On day two of the Seoul concerts, the nine members held a press conference at the Olympic Gymnastics Arena. Shindong said "the level of participation on our part was the highest in this concert. Our opinions were actively taken into account from choosing solo and group performances to picking stage costumes". Eunhyuk further explained "We participated in picking songs, organizing stages and choosing costumes", and that their agency took in their opinions. He added that they thought of fans who come to the show every year and decided to perform songs they have not done before. Former SM Entertainment and S.E.S. member Bada made a surprise appearance during Ryeowook's solo stage where he impersonated her.

Yesung announced at the Seoul concert that he will enlist for his mandatory military service in 2013. He enlisted on 6 May, and thus will not take part from the South American leg of the Tour onwards.

The South American leg of the tour marks the group's first exclusive concerts on the continent and the largest by a Korean artist. Super Junior's concert in Chile brought in 12,000 fans, and set a record as the largest audience for a Korean group in South America. Their concert in Brazil was the first independent concert by a Korean group in the country and was the only place that sold out in South America. They wrapped up the South American leg of the concert by performing in front of 40,000 fans overall.

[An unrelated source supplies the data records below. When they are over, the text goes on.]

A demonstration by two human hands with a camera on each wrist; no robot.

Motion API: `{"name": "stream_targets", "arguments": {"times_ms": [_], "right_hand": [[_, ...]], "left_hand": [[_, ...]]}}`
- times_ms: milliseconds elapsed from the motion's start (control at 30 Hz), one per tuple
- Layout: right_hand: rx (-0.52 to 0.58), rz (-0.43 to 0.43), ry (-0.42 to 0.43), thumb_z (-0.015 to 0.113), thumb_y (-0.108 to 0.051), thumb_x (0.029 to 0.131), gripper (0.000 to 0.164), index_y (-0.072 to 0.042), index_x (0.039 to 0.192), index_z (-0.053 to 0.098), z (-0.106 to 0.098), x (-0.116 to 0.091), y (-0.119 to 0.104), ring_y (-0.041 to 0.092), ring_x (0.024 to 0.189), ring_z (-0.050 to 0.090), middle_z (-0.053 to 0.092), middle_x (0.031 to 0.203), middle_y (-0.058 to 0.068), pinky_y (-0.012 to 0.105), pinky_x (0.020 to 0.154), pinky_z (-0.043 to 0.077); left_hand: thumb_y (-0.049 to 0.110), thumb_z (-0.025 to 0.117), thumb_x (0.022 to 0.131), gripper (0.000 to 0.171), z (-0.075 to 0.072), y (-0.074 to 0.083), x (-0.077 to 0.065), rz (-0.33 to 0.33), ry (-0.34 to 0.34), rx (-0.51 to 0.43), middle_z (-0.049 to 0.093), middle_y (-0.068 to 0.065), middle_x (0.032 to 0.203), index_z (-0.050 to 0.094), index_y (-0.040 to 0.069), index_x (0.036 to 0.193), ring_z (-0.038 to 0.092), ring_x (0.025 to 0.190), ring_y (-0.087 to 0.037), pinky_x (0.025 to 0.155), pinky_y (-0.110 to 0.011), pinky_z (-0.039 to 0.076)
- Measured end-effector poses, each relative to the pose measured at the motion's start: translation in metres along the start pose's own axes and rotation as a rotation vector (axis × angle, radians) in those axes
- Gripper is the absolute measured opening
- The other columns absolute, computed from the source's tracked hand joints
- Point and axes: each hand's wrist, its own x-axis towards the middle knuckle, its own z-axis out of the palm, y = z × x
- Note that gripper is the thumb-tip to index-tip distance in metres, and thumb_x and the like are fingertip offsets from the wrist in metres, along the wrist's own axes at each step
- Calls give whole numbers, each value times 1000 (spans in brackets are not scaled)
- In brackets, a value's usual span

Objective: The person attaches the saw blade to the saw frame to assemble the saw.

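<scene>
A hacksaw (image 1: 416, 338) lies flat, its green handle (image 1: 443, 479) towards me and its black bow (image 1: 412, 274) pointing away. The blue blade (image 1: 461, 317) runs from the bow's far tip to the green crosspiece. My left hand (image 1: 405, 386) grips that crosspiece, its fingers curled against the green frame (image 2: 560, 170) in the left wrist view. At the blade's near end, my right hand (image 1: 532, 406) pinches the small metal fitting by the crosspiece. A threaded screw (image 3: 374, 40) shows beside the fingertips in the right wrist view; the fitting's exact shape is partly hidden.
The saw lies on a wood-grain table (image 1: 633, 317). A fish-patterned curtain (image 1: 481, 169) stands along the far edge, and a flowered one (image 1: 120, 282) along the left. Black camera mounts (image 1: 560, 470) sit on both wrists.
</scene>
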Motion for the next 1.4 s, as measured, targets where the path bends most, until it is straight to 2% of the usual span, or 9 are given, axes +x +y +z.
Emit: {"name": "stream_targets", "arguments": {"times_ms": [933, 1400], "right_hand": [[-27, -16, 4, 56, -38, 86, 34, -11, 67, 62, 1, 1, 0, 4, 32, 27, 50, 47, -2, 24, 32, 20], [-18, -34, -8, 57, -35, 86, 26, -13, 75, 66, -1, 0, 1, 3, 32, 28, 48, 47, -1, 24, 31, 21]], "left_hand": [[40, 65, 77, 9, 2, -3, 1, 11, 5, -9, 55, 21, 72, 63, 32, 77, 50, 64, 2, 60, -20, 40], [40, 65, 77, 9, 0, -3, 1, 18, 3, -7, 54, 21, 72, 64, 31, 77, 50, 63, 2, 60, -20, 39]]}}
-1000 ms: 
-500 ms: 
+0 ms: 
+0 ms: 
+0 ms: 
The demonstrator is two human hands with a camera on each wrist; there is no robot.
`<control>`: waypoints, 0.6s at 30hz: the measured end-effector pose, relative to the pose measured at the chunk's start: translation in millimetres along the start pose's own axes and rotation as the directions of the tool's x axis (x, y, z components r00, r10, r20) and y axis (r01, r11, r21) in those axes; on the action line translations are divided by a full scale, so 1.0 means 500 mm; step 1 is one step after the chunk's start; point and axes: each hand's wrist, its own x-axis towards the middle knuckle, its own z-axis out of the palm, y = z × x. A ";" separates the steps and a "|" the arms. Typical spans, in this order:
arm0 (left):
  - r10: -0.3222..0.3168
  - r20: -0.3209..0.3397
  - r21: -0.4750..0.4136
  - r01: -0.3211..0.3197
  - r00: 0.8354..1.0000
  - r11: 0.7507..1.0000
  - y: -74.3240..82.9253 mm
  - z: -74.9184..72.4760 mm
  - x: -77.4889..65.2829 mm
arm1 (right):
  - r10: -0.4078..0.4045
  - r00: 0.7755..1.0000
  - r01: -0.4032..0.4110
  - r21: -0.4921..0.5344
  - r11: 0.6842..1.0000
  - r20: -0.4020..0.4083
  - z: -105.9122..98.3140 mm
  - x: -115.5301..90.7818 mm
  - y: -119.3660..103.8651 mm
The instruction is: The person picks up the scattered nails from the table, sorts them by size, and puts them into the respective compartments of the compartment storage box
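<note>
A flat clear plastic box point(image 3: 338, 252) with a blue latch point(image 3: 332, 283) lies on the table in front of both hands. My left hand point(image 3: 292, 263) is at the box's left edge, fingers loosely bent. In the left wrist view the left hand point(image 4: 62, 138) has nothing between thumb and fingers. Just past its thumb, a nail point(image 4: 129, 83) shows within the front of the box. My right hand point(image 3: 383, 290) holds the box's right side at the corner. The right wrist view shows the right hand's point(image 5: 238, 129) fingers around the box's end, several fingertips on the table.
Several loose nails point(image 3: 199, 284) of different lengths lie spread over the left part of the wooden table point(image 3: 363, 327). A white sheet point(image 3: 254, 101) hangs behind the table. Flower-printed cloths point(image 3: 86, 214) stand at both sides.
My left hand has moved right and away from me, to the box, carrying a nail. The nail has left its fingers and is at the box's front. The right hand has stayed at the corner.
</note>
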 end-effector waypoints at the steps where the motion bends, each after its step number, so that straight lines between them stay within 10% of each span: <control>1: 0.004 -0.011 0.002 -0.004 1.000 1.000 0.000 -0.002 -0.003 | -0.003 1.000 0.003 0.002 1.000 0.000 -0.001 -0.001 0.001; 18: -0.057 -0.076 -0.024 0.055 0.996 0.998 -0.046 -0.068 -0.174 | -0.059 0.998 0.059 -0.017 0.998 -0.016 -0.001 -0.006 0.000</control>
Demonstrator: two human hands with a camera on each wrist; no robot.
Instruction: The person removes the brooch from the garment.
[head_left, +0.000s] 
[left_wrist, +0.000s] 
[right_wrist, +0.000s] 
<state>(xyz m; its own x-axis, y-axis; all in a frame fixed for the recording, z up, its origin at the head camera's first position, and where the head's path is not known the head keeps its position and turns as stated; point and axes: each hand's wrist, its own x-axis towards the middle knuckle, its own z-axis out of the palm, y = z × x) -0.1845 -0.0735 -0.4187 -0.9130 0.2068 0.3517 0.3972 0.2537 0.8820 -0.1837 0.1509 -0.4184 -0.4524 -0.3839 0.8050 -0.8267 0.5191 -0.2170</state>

The Super Show 5 concert held in Singapore brought the accumulated number of audience to witness "Super Show" concerts since 2008 to a million.

Super Junior's Super Show 5 held in Mexico on 7 November, sold out tickets in about 5 hours. It set the record of the largest audience for a "Super Show" performed outside of Asia as well as obtaining the record for most attended concert in Latin America for a Korean group, with 15,000 fans attending.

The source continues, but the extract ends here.